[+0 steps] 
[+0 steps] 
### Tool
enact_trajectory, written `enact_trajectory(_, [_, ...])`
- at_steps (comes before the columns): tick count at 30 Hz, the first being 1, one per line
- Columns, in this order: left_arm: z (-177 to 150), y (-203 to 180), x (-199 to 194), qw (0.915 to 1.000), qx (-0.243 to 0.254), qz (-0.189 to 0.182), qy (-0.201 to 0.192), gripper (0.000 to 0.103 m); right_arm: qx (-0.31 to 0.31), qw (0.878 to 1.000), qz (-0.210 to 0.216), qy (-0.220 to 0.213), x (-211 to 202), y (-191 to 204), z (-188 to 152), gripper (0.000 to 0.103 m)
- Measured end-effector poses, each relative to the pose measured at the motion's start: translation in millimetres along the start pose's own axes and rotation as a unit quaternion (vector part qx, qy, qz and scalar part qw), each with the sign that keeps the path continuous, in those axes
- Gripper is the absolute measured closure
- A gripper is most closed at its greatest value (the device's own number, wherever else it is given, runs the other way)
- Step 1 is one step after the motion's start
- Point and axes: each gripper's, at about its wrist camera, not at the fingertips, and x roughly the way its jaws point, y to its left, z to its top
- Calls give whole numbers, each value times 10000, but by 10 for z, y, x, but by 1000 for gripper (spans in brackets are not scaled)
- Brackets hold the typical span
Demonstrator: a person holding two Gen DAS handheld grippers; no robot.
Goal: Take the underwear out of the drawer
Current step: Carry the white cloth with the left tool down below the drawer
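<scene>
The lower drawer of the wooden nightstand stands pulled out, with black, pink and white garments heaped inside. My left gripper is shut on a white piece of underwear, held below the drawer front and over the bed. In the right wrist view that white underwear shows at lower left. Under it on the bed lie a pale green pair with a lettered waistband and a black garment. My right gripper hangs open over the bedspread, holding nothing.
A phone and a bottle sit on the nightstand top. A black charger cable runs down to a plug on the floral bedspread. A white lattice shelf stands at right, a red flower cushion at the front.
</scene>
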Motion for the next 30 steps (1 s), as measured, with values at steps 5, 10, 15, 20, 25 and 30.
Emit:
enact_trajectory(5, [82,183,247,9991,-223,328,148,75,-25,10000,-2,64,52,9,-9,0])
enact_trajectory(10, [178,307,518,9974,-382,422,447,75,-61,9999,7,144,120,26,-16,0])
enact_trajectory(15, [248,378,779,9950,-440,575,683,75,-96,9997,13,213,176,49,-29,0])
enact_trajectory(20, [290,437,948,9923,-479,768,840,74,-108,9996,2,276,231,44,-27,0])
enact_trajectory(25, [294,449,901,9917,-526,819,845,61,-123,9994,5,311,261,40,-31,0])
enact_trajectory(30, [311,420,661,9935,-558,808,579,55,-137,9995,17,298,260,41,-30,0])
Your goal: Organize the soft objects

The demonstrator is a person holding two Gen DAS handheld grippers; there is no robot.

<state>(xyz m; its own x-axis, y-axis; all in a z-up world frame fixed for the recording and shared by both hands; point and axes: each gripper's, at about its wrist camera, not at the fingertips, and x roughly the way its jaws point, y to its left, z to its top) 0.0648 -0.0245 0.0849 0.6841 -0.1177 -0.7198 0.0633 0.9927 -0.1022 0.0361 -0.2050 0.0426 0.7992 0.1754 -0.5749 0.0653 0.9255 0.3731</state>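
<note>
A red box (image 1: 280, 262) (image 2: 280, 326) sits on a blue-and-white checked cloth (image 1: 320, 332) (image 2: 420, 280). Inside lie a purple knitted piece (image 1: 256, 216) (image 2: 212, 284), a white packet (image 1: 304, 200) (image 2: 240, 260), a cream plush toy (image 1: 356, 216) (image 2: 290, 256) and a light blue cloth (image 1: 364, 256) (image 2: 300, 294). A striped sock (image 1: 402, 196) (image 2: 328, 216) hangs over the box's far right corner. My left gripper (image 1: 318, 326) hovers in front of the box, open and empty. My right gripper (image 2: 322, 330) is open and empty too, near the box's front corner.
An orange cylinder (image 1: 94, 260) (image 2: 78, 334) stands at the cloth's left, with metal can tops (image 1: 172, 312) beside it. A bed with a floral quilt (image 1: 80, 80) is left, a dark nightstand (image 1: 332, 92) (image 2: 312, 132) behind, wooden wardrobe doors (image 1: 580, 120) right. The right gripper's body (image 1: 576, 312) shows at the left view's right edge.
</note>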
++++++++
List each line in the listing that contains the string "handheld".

EXPECTED OUTPUT ▸
Demonstrator: a person holding two Gen DAS handheld grippers; no robot.
The demonstrator is a person holding two Gen DAS handheld grippers; there is no robot.

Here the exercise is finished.